### TASK STATEMENT:
Your answer should be the lines below from the one with "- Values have" to the one with "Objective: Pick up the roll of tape", both included, given again exactly and with nothing added.
*** Begin section ***
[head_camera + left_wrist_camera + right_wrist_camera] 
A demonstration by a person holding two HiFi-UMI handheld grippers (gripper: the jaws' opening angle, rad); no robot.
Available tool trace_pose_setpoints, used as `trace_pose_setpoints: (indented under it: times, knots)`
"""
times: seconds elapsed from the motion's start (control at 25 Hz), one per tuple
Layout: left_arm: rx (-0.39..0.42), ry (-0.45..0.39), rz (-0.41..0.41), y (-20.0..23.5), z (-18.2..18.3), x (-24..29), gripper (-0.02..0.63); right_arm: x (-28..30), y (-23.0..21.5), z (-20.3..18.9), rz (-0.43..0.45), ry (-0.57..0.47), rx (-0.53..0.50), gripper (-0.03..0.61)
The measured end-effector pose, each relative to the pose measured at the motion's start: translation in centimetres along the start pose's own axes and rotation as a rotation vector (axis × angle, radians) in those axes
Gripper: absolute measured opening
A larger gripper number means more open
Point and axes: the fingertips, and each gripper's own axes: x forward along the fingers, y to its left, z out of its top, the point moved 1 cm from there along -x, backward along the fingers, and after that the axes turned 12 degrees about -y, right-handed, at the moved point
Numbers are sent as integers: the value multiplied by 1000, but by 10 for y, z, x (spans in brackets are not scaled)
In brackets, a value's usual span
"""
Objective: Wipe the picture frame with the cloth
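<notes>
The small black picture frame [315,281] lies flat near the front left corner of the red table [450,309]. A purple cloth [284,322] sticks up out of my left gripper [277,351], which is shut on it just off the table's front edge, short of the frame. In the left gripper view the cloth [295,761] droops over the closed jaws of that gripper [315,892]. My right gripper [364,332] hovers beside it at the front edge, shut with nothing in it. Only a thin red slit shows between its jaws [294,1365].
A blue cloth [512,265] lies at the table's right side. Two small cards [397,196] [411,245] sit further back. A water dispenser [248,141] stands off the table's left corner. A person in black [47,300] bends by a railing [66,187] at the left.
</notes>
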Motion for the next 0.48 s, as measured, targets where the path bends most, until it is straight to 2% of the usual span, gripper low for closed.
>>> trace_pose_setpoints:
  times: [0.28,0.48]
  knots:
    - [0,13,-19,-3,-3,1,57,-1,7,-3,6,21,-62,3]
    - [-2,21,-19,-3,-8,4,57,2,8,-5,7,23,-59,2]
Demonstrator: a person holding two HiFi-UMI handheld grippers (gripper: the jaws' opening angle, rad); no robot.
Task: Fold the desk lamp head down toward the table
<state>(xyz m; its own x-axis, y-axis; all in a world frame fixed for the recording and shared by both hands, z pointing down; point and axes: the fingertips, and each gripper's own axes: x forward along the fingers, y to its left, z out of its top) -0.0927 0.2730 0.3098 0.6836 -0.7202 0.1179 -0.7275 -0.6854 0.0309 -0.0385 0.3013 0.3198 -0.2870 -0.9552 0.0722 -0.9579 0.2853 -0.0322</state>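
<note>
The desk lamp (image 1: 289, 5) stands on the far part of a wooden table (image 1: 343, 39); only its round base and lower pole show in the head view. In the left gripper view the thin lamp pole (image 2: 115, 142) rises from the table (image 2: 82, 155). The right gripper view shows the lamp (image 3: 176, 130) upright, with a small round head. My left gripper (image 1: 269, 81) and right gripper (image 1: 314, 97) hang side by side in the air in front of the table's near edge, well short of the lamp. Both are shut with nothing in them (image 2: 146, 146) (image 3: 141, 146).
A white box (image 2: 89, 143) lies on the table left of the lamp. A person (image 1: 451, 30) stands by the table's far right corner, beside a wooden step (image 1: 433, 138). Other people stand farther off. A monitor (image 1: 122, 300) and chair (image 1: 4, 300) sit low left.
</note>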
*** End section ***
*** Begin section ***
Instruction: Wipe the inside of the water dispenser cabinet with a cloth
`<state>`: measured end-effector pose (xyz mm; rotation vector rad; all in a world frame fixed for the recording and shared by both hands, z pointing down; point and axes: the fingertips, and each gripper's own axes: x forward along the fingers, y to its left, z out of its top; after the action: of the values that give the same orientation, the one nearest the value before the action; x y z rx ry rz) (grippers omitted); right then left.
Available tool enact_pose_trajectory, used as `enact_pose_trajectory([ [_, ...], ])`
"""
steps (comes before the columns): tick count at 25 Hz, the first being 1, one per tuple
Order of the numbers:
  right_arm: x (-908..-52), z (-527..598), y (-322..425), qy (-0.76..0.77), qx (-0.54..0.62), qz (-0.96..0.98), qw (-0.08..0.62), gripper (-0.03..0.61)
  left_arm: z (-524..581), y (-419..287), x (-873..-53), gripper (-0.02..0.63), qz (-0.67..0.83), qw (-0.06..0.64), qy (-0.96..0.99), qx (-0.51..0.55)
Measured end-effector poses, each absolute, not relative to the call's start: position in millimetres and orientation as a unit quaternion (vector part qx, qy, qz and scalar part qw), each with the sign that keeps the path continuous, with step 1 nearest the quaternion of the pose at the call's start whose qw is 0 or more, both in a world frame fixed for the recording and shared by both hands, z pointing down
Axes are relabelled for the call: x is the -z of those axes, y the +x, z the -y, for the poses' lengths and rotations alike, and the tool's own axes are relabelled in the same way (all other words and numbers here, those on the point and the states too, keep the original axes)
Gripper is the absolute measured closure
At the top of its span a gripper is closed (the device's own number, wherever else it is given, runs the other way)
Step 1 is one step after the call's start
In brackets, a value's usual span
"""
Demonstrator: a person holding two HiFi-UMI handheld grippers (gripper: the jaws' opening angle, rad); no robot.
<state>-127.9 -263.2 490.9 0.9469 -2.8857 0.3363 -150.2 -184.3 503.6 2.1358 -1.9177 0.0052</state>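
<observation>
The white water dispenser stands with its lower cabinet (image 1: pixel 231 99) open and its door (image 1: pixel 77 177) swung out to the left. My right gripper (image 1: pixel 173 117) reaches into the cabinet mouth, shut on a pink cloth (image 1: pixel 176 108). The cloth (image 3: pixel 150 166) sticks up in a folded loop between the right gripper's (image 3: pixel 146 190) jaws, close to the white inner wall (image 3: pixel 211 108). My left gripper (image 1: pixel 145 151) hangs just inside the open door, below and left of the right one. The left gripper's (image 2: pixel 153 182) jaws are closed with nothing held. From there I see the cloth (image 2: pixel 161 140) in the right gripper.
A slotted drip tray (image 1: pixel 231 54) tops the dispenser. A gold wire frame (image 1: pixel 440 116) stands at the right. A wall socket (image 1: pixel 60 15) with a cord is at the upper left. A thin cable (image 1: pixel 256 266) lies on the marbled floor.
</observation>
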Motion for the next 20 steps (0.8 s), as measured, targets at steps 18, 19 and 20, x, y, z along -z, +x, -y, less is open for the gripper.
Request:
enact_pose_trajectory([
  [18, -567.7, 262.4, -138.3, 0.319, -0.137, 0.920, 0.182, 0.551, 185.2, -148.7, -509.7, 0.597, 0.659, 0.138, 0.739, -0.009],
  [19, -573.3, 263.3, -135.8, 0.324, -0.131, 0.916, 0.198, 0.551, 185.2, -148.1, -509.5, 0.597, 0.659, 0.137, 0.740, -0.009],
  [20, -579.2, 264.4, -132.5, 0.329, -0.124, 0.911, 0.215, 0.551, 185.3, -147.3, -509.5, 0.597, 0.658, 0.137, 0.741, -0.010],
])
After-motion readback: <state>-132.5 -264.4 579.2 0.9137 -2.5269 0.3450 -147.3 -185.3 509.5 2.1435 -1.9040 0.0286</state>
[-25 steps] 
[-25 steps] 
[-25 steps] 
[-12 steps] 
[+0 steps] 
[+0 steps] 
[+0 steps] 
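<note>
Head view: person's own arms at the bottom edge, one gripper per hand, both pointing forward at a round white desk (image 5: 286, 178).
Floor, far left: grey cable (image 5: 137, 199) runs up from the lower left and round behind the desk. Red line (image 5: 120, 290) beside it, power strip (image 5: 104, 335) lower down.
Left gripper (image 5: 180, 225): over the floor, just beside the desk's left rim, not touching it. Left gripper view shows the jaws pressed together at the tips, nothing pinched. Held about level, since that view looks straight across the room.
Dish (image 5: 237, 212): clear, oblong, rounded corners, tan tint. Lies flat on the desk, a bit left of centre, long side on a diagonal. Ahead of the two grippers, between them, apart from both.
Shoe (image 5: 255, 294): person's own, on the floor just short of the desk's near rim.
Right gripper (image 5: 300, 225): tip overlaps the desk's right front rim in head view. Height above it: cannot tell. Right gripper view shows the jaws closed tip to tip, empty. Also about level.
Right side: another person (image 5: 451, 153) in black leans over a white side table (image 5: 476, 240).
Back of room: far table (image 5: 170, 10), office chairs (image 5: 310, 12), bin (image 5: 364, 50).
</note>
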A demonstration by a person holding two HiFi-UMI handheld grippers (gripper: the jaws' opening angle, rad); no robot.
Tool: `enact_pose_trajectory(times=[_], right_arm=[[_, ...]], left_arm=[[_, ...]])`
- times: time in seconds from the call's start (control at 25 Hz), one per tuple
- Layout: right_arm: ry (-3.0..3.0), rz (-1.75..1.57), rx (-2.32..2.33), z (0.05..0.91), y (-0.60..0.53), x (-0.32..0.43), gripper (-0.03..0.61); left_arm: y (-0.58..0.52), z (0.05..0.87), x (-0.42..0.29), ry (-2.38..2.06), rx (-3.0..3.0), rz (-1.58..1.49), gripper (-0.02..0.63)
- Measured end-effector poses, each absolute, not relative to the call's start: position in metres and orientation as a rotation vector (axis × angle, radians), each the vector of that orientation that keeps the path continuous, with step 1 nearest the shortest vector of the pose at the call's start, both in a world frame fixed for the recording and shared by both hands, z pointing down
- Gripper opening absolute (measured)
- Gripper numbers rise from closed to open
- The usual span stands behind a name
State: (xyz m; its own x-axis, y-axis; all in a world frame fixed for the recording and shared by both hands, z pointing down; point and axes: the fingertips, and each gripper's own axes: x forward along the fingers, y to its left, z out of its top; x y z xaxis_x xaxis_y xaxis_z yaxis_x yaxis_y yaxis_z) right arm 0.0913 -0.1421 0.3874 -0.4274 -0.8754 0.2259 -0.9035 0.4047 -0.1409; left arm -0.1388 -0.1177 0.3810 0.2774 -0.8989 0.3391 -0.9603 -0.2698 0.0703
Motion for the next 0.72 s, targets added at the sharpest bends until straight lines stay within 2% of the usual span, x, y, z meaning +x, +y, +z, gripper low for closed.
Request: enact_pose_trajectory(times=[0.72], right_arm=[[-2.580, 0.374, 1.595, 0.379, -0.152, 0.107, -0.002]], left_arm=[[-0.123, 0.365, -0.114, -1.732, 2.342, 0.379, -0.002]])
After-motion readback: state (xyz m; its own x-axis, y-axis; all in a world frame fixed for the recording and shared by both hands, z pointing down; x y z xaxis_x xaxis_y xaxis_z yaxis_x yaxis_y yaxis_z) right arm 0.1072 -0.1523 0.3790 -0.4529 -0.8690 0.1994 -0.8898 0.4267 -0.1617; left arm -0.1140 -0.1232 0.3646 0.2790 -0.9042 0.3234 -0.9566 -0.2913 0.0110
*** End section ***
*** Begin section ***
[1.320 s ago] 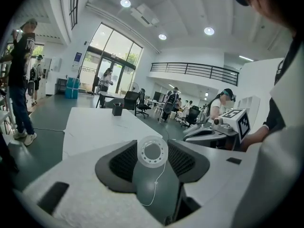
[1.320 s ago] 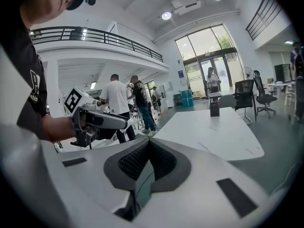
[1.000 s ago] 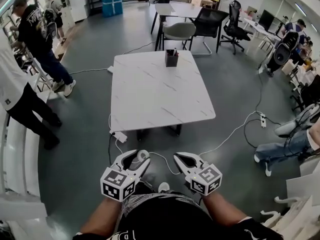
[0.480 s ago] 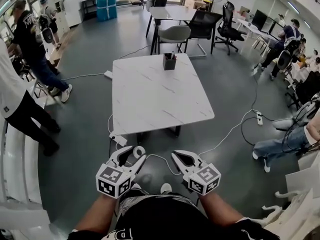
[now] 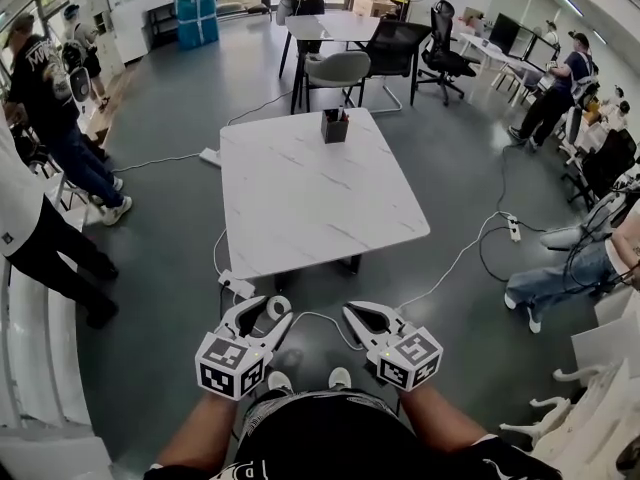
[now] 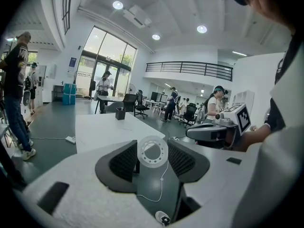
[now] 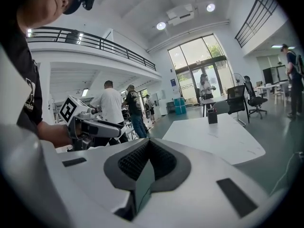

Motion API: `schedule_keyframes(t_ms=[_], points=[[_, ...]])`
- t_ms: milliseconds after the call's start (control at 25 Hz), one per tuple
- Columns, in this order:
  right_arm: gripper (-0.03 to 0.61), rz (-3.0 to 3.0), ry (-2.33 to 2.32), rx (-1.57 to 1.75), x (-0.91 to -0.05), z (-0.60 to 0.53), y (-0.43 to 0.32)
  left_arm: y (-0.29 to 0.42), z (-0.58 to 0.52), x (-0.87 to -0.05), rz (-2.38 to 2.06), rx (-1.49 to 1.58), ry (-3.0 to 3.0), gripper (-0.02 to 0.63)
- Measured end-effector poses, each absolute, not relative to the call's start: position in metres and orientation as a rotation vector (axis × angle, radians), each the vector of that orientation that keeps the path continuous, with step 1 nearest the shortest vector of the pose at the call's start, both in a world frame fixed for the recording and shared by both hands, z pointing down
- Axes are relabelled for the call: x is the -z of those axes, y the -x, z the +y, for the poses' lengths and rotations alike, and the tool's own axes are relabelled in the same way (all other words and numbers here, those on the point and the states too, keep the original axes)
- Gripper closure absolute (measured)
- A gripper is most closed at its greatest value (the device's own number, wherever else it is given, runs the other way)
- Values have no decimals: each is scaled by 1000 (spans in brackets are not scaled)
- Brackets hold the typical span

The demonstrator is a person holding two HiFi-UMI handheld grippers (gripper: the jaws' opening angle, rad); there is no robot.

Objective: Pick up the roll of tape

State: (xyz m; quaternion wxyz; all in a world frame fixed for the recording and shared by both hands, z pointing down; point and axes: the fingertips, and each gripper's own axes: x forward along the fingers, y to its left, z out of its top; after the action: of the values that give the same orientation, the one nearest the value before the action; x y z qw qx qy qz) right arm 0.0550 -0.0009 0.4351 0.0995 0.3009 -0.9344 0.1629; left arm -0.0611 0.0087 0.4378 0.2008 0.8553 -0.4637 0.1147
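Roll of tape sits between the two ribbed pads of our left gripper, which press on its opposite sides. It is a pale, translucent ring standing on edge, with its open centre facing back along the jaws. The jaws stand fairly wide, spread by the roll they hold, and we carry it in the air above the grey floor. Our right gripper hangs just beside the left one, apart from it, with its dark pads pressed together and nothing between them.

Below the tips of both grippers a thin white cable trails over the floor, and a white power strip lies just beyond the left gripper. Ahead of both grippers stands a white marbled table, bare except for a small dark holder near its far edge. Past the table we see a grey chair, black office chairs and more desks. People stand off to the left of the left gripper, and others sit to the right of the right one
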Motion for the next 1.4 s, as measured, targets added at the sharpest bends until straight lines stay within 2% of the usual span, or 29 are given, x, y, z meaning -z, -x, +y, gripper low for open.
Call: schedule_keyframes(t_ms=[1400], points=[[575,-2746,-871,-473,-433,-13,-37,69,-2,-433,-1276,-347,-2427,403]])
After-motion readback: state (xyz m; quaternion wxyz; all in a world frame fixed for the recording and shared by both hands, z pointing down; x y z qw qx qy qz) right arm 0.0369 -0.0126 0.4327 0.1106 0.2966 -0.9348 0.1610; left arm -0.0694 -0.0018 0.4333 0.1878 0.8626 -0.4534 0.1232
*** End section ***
### RESULT:
- Values have no decimals: each is scaled by 1000 (spans in brackets are not scaled)
- Brackets hold the typical span

The demonstrator is a person holding two HiFi-UMI handheld grippers (gripper: the jaws' opening angle, rad); there is no robot.

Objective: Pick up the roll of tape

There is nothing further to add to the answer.